Academic journal article
By Nixon, David C.; Howard, Robert M.; DeWitt, Jeff R.
Journal of Public Administration Research and Theory , Vol. 12, No. 1
REGULATION AND IRON TRIANGLES
Although some scholars have argued to the contrary (Pertschuk 1982; Kelman 1982; Seligman 1995), many political scientists and economists have long argued that regulatory agencies exist to benefit and serve the regulated industry. Specifically, interest groups have the power, motivation, and ability to influence the regulatory process to benefit the particular industry rather than the public. Theodore Lowi, in his self-styled polemic The End of Liberalism (1969), argued that these interest groups corrupt the democratic process, preventing just and fair public policy.
More specifically, many policy scholars have posited the existence of an iron triangle (McCool 1990; Meier 1985; Mazmanian and Sabatier 1980; McConnell 1966). An iron triangle represents a symbiotic relationship between a regulated industry, the key congressional committees or subcommittees, and the agency in charge of the regulated industry. Through a convergence of interests, membership, and access, the iron triangle dominates the policy-making process and prevents any change that hurts or impairs the interests of the regulated group. As two scholars point out, "policy subsystems tend to reduce or eliminate conflict by concentrating economic and political power in the hands of a few individuals who tend to have overlapping interests" (Fritschler and Hoefler 1996, 5). Bernstein (1955) described the powerful collection of political and personal incentives that inexorably lead to such agency capture.
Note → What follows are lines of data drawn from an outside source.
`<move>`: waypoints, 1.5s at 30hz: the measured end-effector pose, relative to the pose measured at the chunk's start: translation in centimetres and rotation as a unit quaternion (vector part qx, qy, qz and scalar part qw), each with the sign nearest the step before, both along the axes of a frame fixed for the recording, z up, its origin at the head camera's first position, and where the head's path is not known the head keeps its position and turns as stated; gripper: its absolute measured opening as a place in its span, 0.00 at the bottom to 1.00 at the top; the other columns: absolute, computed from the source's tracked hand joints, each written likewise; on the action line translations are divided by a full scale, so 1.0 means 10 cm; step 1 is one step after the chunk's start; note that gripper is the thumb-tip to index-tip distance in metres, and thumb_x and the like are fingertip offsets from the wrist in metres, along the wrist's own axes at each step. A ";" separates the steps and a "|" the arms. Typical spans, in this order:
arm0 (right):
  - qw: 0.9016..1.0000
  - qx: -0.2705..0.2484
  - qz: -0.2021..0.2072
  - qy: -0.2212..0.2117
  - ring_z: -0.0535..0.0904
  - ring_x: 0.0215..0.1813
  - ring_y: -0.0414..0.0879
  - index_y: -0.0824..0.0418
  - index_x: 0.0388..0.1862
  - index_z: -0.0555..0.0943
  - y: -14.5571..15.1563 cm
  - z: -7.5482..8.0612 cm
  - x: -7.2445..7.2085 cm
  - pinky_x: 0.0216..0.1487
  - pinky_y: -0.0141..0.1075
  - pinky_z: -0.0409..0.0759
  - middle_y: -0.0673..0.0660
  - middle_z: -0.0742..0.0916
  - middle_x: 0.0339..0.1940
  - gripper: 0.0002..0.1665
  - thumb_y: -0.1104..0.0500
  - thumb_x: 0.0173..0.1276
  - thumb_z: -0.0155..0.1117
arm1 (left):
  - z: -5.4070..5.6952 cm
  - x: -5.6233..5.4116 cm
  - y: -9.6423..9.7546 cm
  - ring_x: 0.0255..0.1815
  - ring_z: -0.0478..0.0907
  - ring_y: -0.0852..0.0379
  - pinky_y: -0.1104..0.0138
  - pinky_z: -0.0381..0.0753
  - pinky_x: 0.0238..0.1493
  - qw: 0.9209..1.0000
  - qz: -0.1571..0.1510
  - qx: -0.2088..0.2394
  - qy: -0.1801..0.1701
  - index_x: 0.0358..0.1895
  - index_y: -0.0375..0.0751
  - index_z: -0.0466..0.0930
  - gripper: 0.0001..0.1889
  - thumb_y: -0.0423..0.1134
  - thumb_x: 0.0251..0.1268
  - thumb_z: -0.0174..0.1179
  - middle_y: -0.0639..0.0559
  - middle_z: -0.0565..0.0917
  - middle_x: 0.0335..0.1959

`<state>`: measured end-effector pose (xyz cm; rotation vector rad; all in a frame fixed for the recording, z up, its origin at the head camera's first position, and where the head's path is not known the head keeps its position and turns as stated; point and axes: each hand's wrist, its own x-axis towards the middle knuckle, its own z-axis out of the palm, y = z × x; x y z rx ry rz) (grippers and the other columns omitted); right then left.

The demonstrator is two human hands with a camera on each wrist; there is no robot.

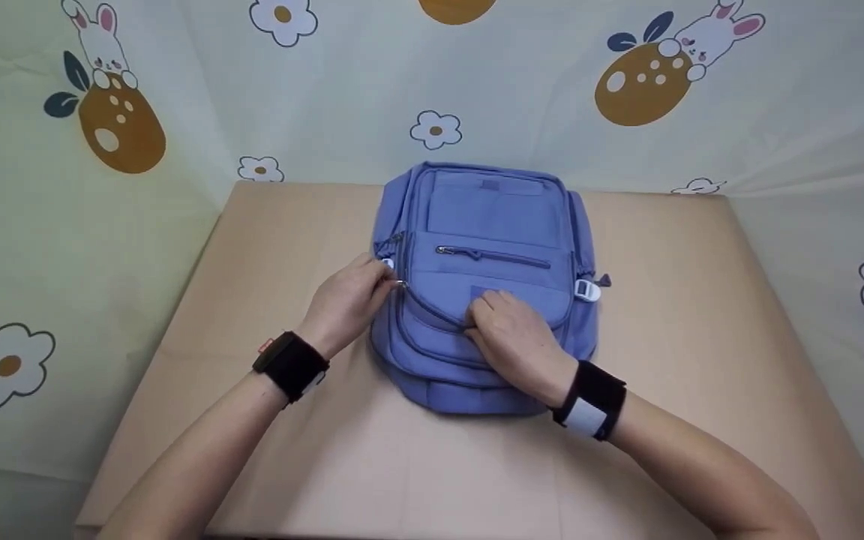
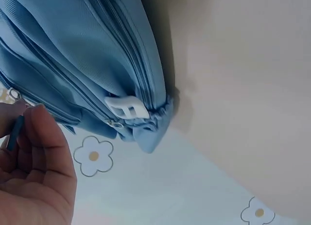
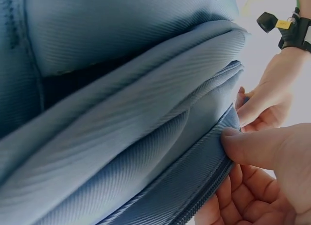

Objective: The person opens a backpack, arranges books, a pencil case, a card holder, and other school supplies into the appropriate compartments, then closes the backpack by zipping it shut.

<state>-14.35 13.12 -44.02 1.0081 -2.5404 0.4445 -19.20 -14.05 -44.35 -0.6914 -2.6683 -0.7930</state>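
A blue backpack lies on the table with its front facing up. At its left side my left hand pinches the pull tab of the front pocket's zipper between thumb and fingers. The metal slider shows just past the fingertips. My right hand grips the zipper edge of that same front pocket near its lower middle, thumb on the fabric and fingers curled beneath. The zipper is parted between the two hands. A small zippered pocket runs across the front above them.
White strap buckles sit on both sides of the bag, one right buckle and one left buckle. The tan tabletop extends around the bag. Behind it hangs a pale curtain printed with flowers and rabbits. Black bands circle both wrists.
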 end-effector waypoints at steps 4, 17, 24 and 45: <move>1.000 -0.002 0.003 -0.008 0.78 0.35 0.51 0.61 0.36 0.78 0.01 -0.01 0.00 0.36 0.44 0.79 0.54 0.80 0.32 0.08 0.63 0.67 0.71 | -0.01 -0.12 0.01 0.37 0.81 0.52 0.58 0.82 0.39 1.000 0.014 -0.002 -0.006 0.42 0.39 0.83 0.06 0.39 0.74 0.63 0.48 0.80 0.39; 1.000 0.004 0.013 0.006 0.75 0.36 0.50 0.61 0.40 0.79 -0.19 0.14 -0.05 0.36 0.43 0.77 0.54 0.79 0.34 0.11 0.58 0.67 0.72 | 0.03 -0.15 0.00 0.35 0.80 0.53 0.59 0.81 0.37 1.000 0.019 -0.011 -0.022 0.42 0.38 0.83 0.07 0.39 0.75 0.62 0.48 0.80 0.39; 0.996 0.085 -0.017 -0.002 0.79 0.36 0.54 0.63 0.34 0.79 -0.41 0.18 -0.13 0.37 0.46 0.80 0.58 0.82 0.32 0.14 0.56 0.65 0.73 | 0.02 -0.14 0.01 0.35 0.80 0.53 0.59 0.81 0.37 0.999 0.021 -0.007 -0.026 0.41 0.38 0.83 0.08 0.40 0.74 0.63 0.48 0.80 0.39; 0.997 0.079 -0.004 -0.008 0.81 0.34 0.53 0.62 0.35 0.76 -0.39 0.12 -0.09 0.32 0.45 0.82 0.56 0.80 0.31 0.10 0.59 0.70 0.69 | 0.02 -0.57 0.06 0.38 0.81 0.51 0.57 0.80 0.39 0.997 0.055 -0.038 -0.027 0.45 0.40 0.83 0.09 0.42 0.77 0.60 0.49 0.82 0.41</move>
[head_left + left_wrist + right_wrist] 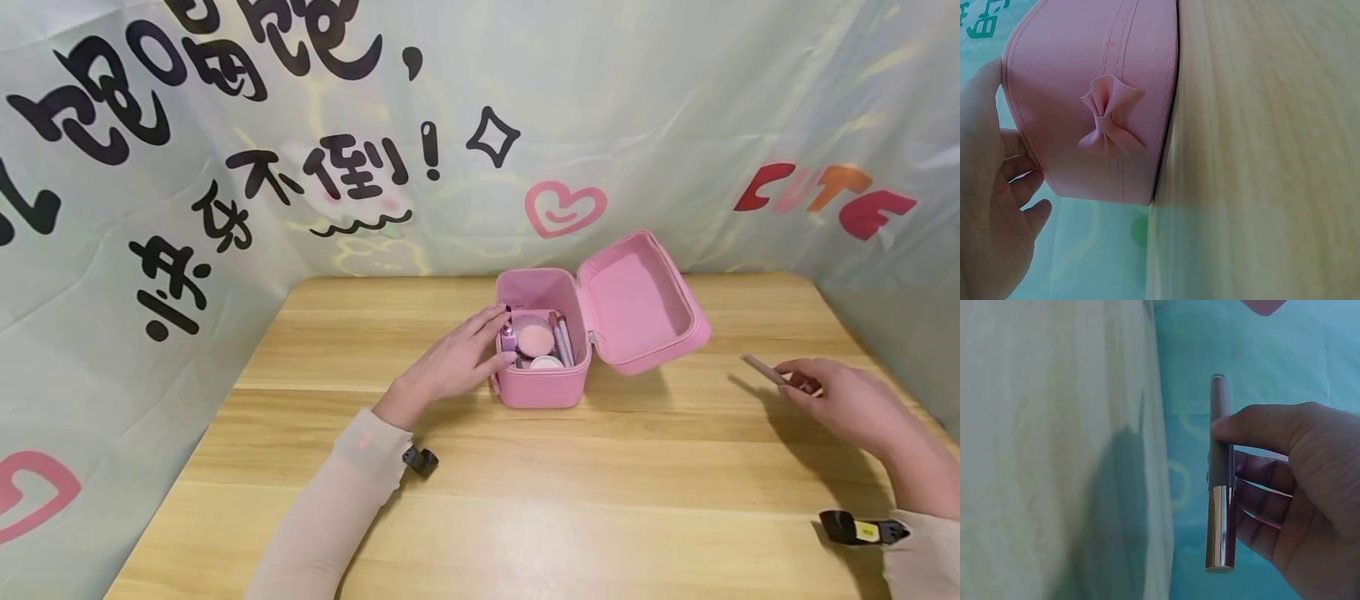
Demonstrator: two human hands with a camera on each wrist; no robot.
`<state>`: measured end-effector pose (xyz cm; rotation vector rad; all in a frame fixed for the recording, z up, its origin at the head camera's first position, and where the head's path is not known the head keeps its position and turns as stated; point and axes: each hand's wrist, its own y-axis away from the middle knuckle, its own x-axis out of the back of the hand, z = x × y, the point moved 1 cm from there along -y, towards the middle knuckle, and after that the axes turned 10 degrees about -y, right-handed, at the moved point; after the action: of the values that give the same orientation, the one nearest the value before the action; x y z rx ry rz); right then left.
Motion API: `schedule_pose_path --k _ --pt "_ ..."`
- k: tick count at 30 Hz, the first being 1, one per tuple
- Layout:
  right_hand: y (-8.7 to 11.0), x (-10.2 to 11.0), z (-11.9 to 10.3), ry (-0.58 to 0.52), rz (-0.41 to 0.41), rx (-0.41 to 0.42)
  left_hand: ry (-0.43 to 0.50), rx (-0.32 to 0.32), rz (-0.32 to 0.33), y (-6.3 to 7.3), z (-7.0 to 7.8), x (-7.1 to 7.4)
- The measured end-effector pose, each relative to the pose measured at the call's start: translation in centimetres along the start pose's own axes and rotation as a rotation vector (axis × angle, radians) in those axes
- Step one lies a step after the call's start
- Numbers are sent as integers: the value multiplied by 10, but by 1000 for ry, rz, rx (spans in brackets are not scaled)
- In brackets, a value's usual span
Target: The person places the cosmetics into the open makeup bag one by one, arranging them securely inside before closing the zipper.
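Observation:
A pink cosmetic case (543, 390) stands on the table with its lid (637, 304) swung out to the right. Inside it lie a round pale-pink puff (536, 340), a white round item (547, 362), slim cosmetic sticks (563, 337) and a small purple bottle (507, 337). My left hand (457, 357) rests on the case's left rim, thumb over the near corner. A bow (1105, 122) decorates that outer side. Well right of the lid, my right hand (847, 400) pinches a slim cosmetic tube (1220, 487), mauve with a shiny gold end, above the table.
The wooden table (465, 508) extends in front of the case. A printed cloth (675, 108) with lettering and hearts hangs behind the table and along its sides. Small black devices (422, 461) are worn on both wrists.

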<state>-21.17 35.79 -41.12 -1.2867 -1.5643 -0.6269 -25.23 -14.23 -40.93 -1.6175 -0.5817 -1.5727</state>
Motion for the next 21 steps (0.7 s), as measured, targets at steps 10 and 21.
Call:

Many economists have argued that the participation of interest groups in the regulatory process leads to increased consumer cost and harm to the public and that agency capture is endemic to regulation (Stigler 1971; Tullock 1967; Kreuger 1974). Kolko (1965) makes a compelling case that the very existence of an agency is often rooted in demands by the industry for self-beneficial regulations. Indeed, Dahl (1989) suggested that interest group influence in democracy itself is economically stifling--presumably a direct result of regulatory capture.
As an alternative to the iron triangle depiction, Heclo and others have suggested that modern American policy is established among "issue networks," rooted in exchanges of technical information and expertise, in which no one actor necessarily dominates policy decisions (Heclo 1978; Heinz et al. 1993). However, even after a decade of deregulation, particularly in the airline and trucking industries, Peltzman, Levine, and Noll (1989) continued to argue for capture theory's vitality, albeit with some modification.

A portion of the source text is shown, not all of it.